= The problem =
Your job with the data below is to output exactly the lines from the one holding "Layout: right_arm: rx" down to the one holding "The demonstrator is", both included, and no others.

= Given data =
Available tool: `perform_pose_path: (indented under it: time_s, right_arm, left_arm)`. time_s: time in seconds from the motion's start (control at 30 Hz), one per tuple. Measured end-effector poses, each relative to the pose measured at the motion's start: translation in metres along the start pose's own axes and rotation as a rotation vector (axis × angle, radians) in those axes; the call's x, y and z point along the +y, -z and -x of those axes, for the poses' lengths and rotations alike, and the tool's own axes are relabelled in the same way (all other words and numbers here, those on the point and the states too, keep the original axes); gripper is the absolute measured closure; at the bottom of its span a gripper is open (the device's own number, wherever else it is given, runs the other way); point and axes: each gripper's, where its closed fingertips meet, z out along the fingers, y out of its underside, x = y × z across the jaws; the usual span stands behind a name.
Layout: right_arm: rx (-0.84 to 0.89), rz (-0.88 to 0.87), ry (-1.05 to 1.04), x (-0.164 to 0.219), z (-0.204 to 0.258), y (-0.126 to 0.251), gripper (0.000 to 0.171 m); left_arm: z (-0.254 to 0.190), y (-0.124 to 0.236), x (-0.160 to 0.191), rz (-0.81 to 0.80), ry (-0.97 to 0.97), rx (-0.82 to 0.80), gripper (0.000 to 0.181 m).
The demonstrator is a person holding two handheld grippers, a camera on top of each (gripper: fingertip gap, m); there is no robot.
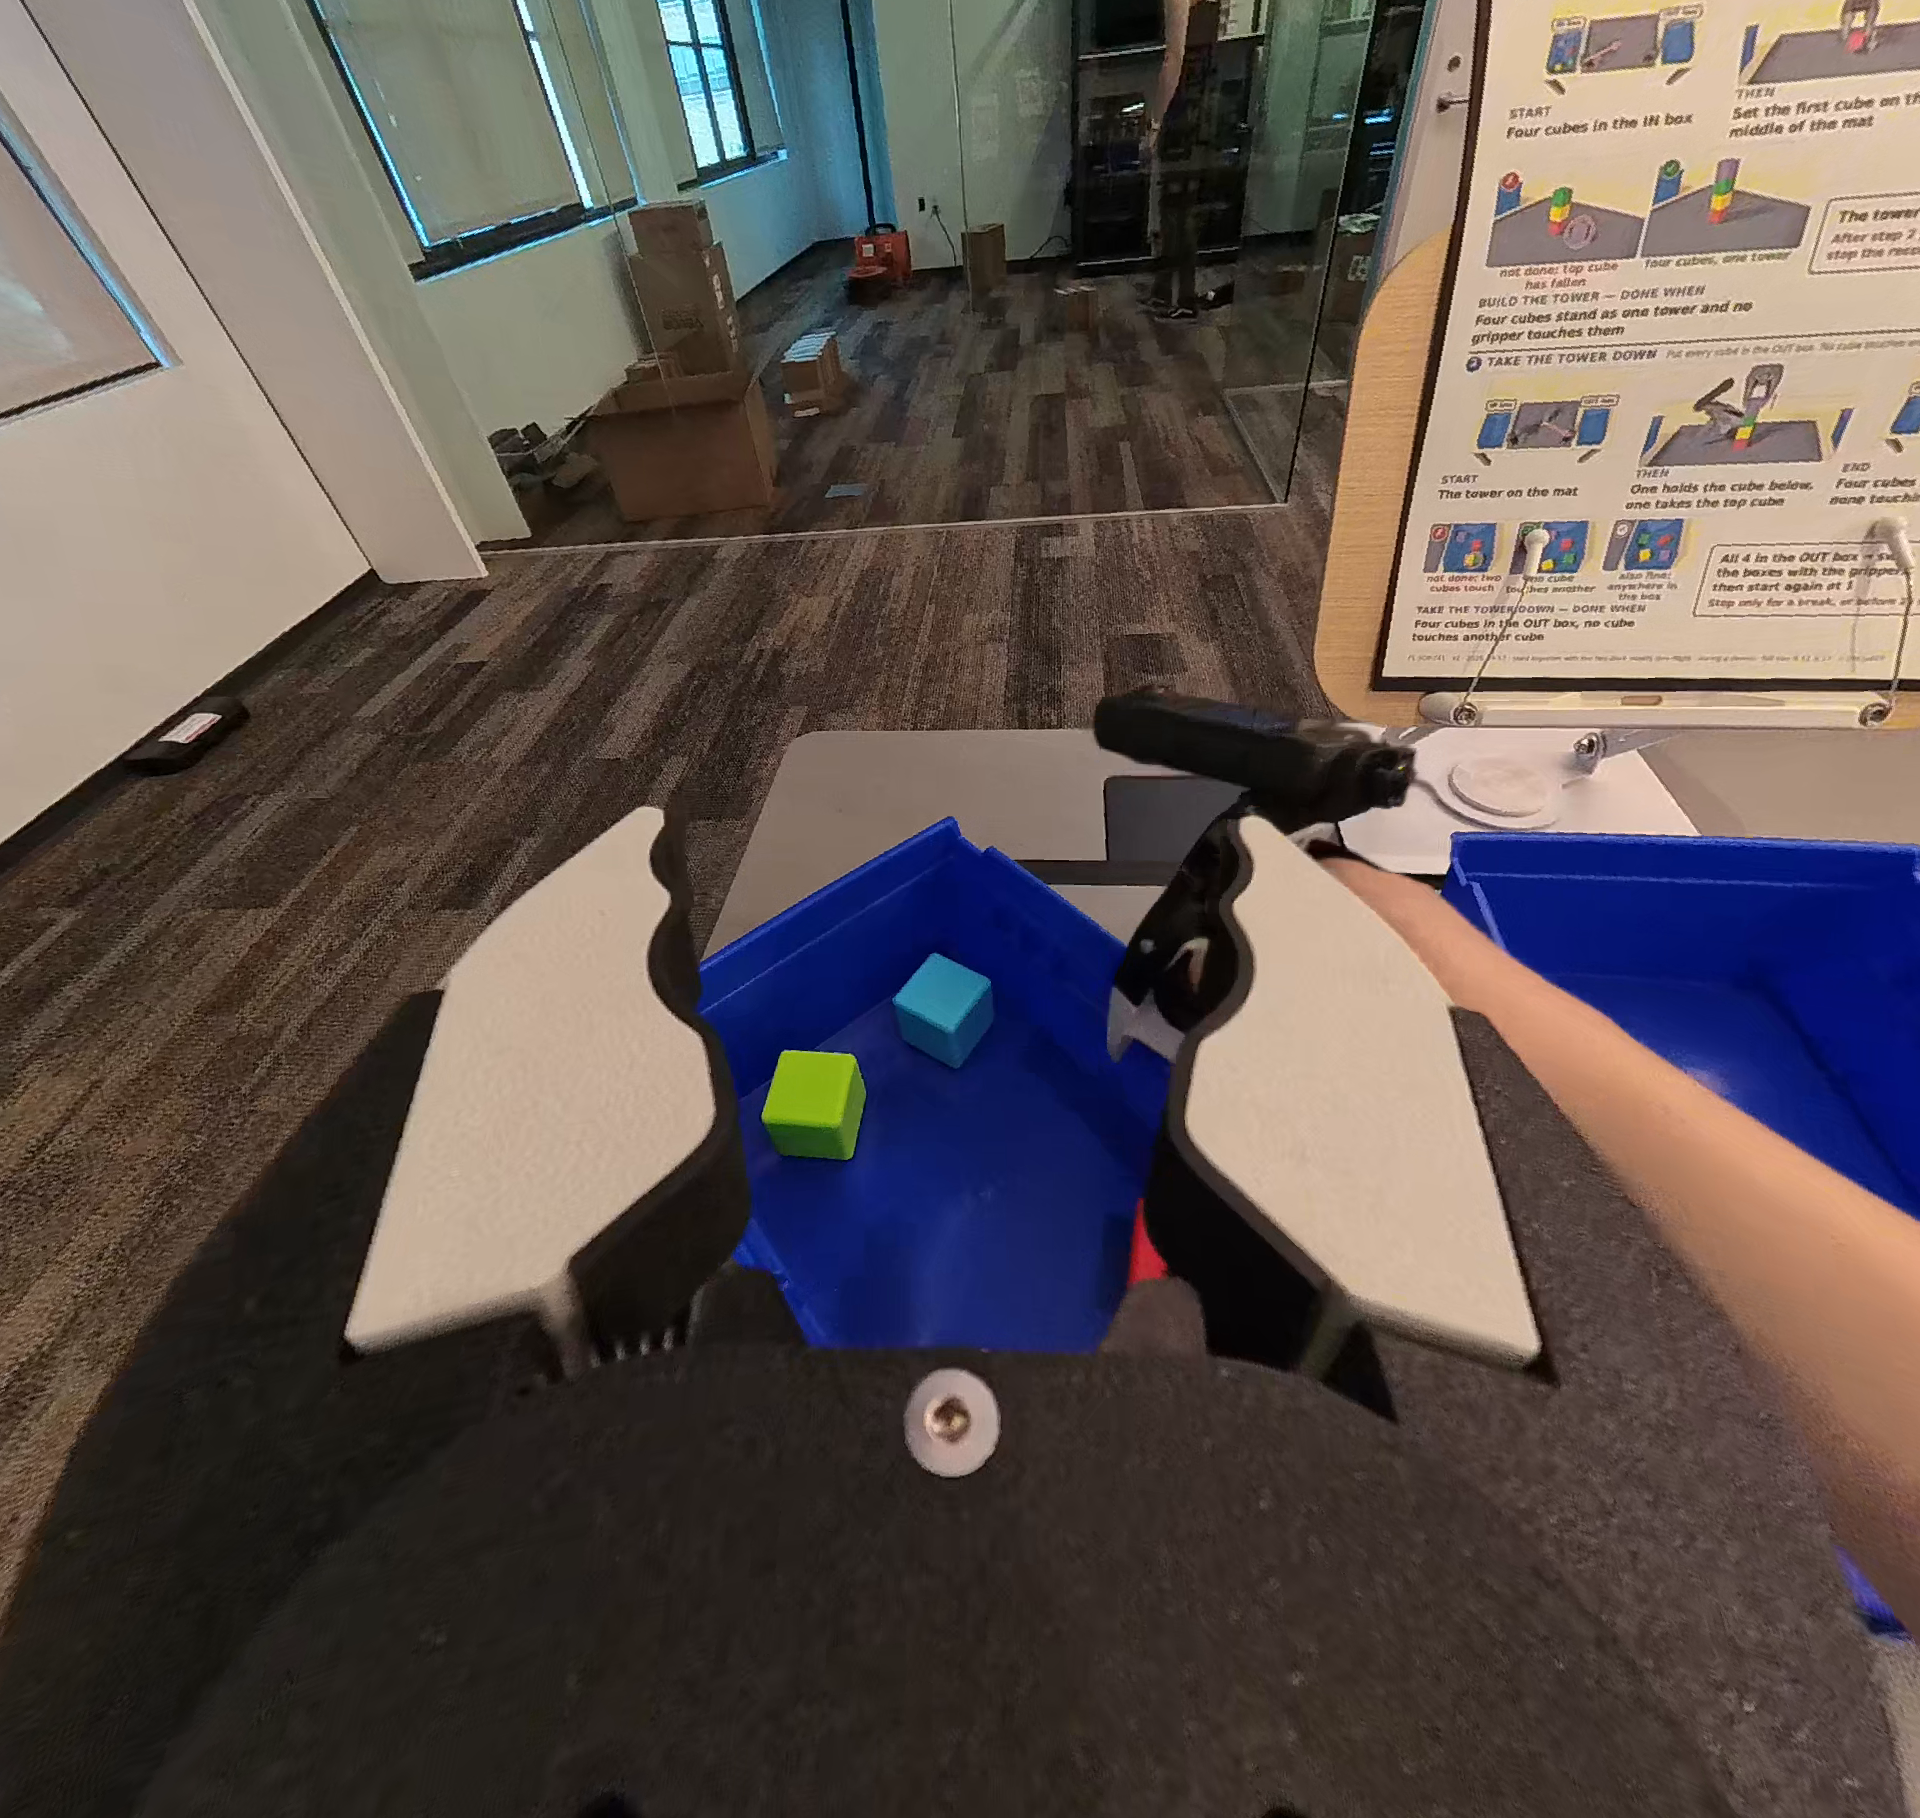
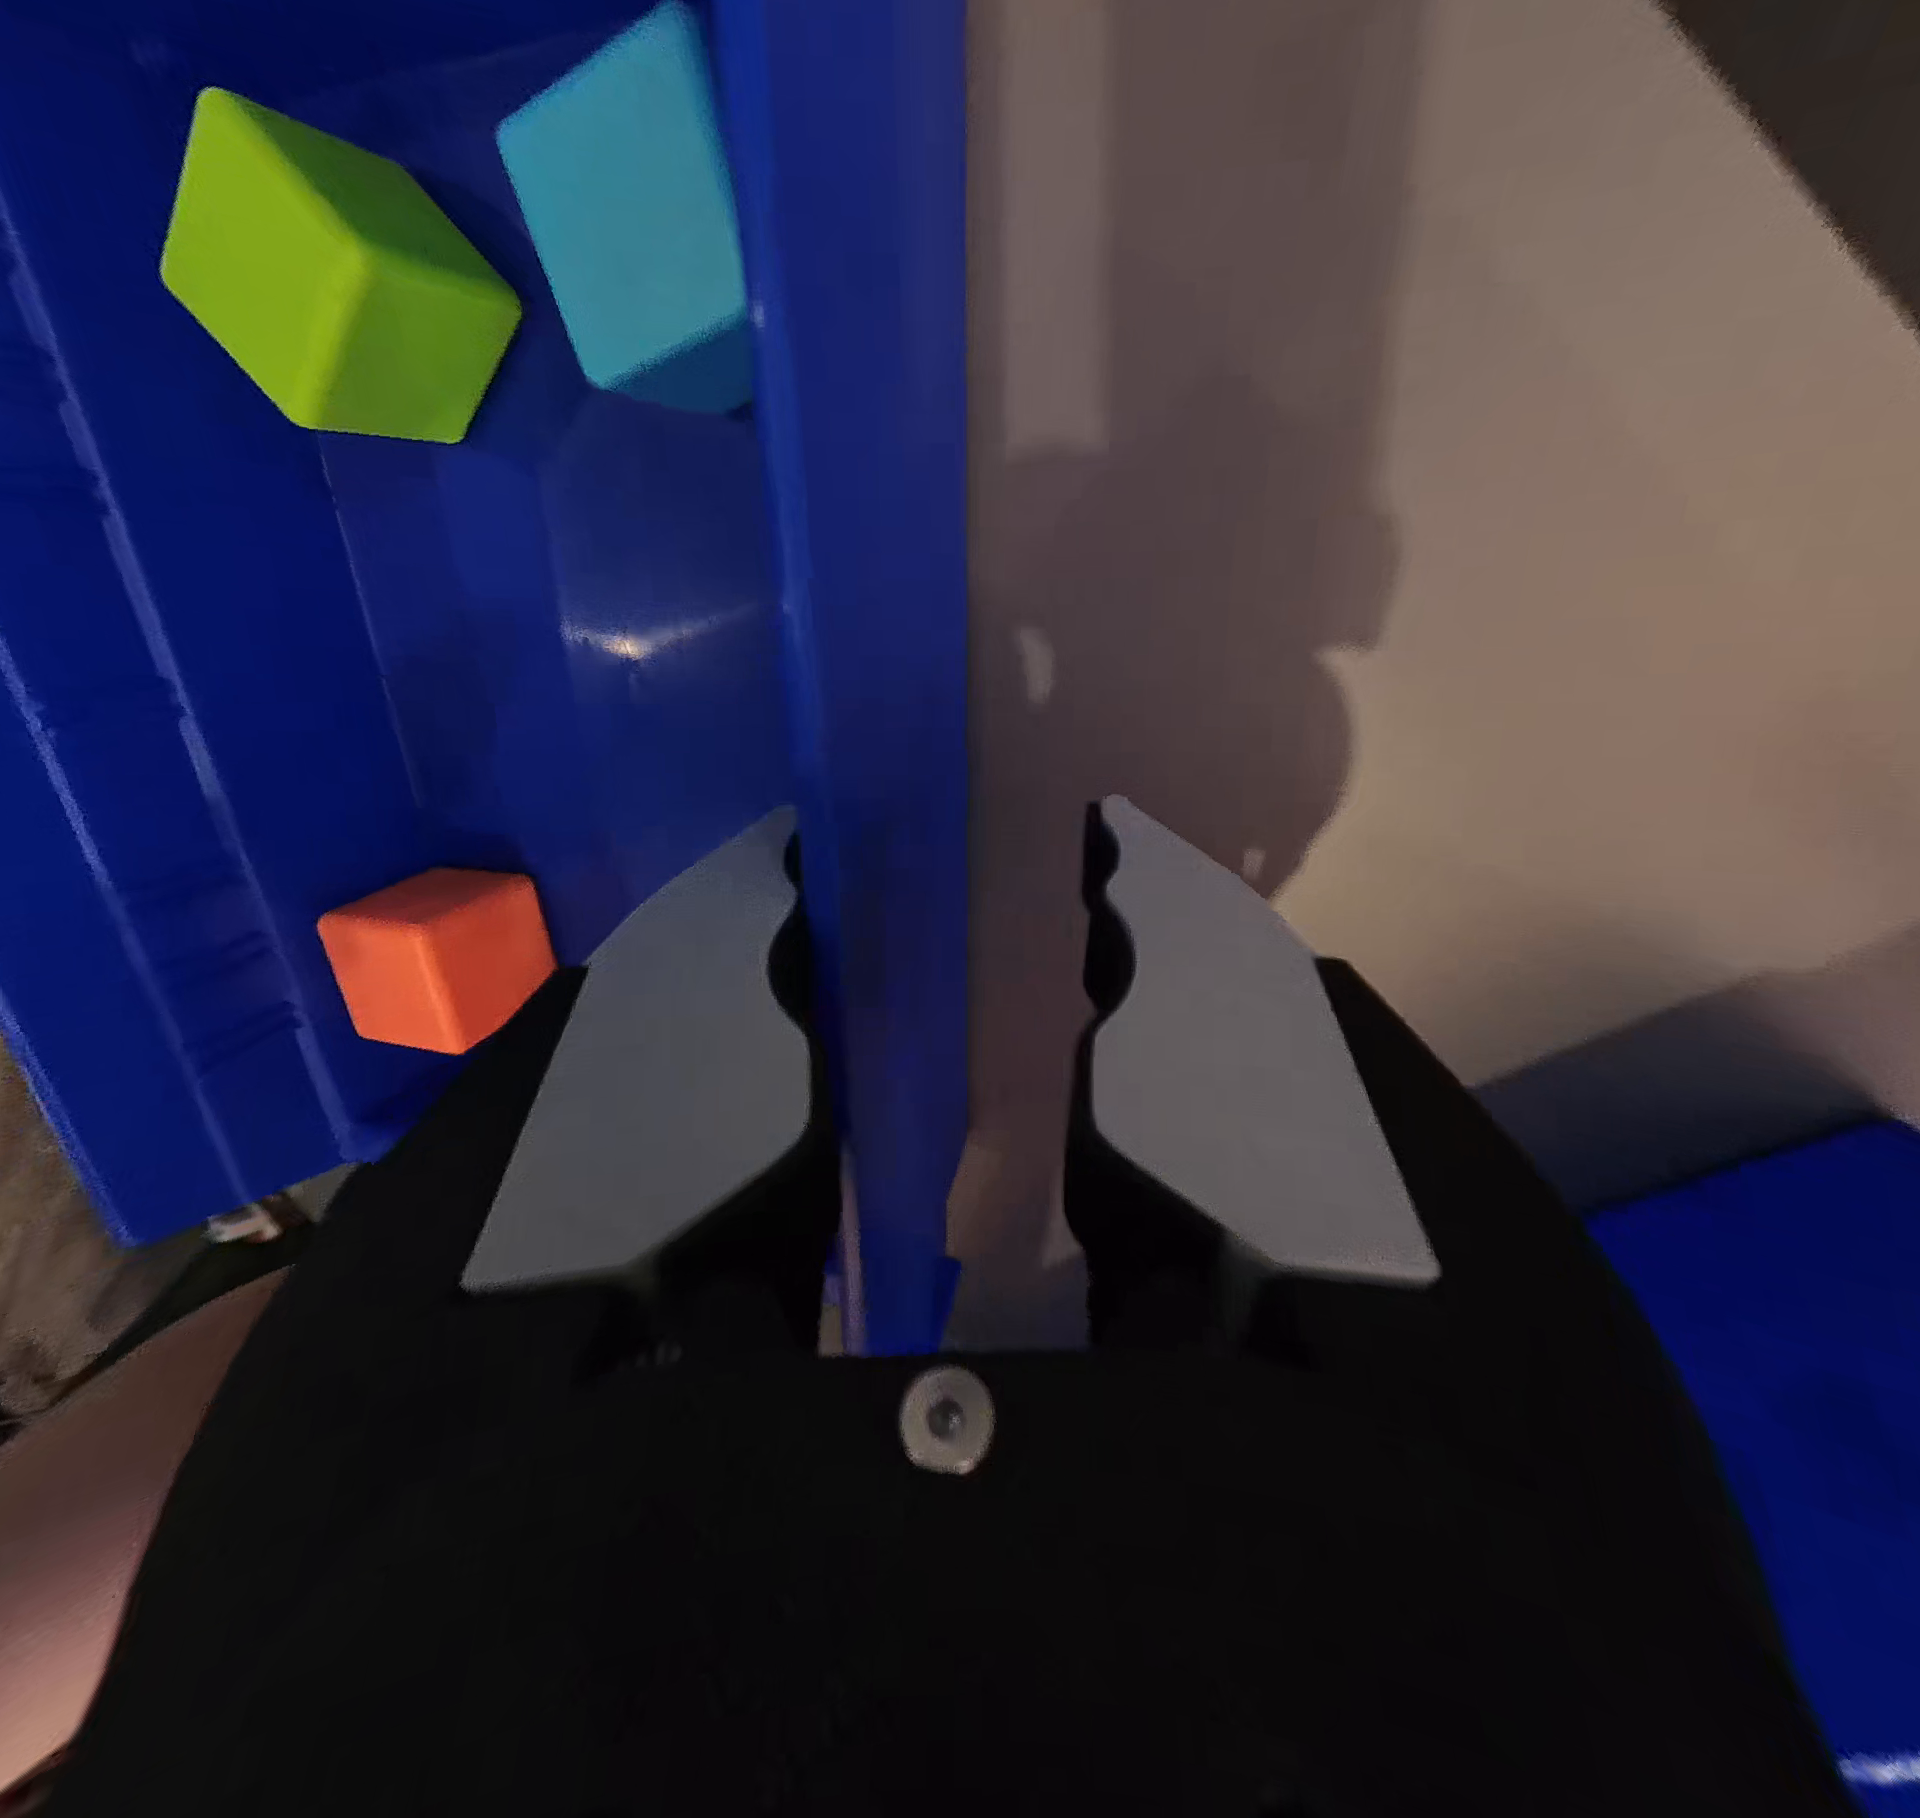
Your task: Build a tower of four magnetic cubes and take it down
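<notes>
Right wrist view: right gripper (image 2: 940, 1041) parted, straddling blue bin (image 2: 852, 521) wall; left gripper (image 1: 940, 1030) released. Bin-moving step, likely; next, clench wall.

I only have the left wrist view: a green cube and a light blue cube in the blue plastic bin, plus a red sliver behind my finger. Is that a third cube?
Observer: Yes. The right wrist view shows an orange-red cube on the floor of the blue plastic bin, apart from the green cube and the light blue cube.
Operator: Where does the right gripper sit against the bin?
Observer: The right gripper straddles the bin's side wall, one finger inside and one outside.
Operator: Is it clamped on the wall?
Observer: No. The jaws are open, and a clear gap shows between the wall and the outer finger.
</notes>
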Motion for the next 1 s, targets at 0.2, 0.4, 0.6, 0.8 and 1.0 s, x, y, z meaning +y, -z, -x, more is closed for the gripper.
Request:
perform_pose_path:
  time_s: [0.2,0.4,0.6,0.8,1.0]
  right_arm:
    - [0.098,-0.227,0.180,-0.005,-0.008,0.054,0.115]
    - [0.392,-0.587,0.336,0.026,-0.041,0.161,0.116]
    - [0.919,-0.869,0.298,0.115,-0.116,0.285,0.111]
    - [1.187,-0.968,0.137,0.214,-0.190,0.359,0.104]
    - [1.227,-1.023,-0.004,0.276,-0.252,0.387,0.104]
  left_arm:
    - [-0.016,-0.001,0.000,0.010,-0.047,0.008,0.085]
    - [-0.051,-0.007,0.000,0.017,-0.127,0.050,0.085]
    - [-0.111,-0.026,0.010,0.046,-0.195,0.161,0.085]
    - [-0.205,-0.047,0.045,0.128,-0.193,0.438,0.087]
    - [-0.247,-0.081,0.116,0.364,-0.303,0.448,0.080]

= Task response =
Layout: right_arm: rx (-0.84 to 0.89), rz (-0.88 to 0.87), ry (-1.05 to 1.04), x (-0.164 to 0.219), z (-0.204 to 0.258), y (-0.126 to 0.251), gripper (0.000 to 0.171 m); left_arm: z (-0.254 to 0.190), y (-0.124 to 0.236), x (-0.160 to 0.191), rz (-0.81 to 0.80), ry (-0.97 to 0.97), rx (-0.82 to 0.80), gripper (0.000 to 0.181 m).
The demonstrator is a person holding two handheld grippers, a camera on top of each (gripper: fingertip gap, m); there is no robot.

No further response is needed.